(What you should do):
Print, in exact form, the lines below from the one containing "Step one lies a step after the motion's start" through the one containing "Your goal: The", and omit all others.

(Information shown):
..............................
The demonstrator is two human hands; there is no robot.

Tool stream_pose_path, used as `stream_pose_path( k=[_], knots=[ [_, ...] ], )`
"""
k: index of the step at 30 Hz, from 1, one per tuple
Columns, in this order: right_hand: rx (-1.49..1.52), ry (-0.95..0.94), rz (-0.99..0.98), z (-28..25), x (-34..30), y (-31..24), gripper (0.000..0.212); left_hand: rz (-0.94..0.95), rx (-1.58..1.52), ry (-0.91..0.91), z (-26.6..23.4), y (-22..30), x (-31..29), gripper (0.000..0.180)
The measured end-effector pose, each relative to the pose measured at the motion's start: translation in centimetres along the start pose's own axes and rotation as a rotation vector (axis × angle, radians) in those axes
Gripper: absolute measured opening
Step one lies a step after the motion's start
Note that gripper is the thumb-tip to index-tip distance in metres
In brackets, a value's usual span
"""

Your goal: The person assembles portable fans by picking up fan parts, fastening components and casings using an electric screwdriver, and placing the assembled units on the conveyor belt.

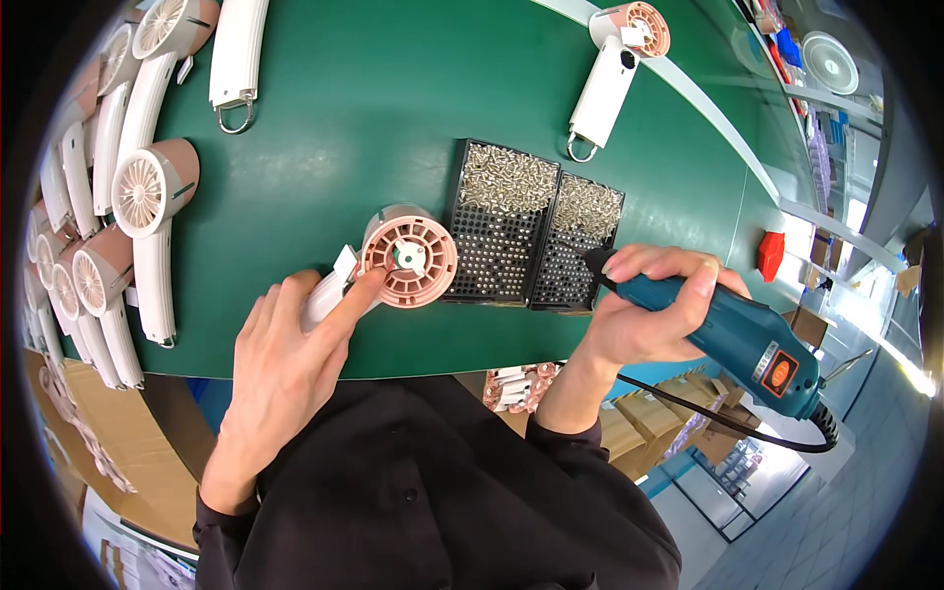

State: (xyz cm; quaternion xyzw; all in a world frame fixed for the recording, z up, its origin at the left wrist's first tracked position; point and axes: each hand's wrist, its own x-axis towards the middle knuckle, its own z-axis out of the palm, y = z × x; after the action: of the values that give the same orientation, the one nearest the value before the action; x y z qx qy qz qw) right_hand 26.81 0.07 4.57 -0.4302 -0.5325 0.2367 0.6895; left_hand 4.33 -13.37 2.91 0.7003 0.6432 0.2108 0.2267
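My left hand (293, 339) is closed on a handheld fan (411, 261) with a pink round head and a white handle, its open back facing up. The index finger presses beside the white hub, near thin red wires. In my right hand (657, 307) is a teal electric screwdriver (752, 339) with a black cord. Its tip reaches over the smaller of two black screw trays (568, 277). The larger screw tray (489, 258) lies between that one and the fan. Loose silvery screws heap at the far end of both trays, and others stand in the holes.
Several pink and white fans (143, 192) are stacked along the left side of the green table (324, 167). Another fan (602, 93) lies at the far right, near a pale strip. A red object (770, 256) sits by the right edge. Cardboard boxes (639, 433) stand below the table.
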Motion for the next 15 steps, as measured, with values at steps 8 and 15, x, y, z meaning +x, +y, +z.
stream_pose_path(
  k=[8,15],
  knots=[
    [-0.070,0.011,-0.002,0.09,0.22,-0.12,0.021,0.002,0.015,-0.020,-0.09,-0.11,-0.04,0.065],
    [-0.136,0.009,-0.007,0.09,0.28,-0.22,0.025,0.006,0.018,-0.028,-0.07,-0.20,-0.07,0.067]
  ],
)
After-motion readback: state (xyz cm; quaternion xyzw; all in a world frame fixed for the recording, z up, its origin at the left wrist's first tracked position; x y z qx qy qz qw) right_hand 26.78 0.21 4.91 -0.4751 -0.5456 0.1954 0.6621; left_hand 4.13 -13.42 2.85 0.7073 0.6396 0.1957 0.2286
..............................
(Written reply):
Step one lies a step after the motion's start
Note that gripper is the thumb-tip to index-tip distance in metres
In brackets, a value's usual span
"""

Your goal: The person assembles portable fans by picking up fan parts, fastening components and casings using an electric screwdriver, and placing the assembled units on the conveyor belt.

The required output has been given in full.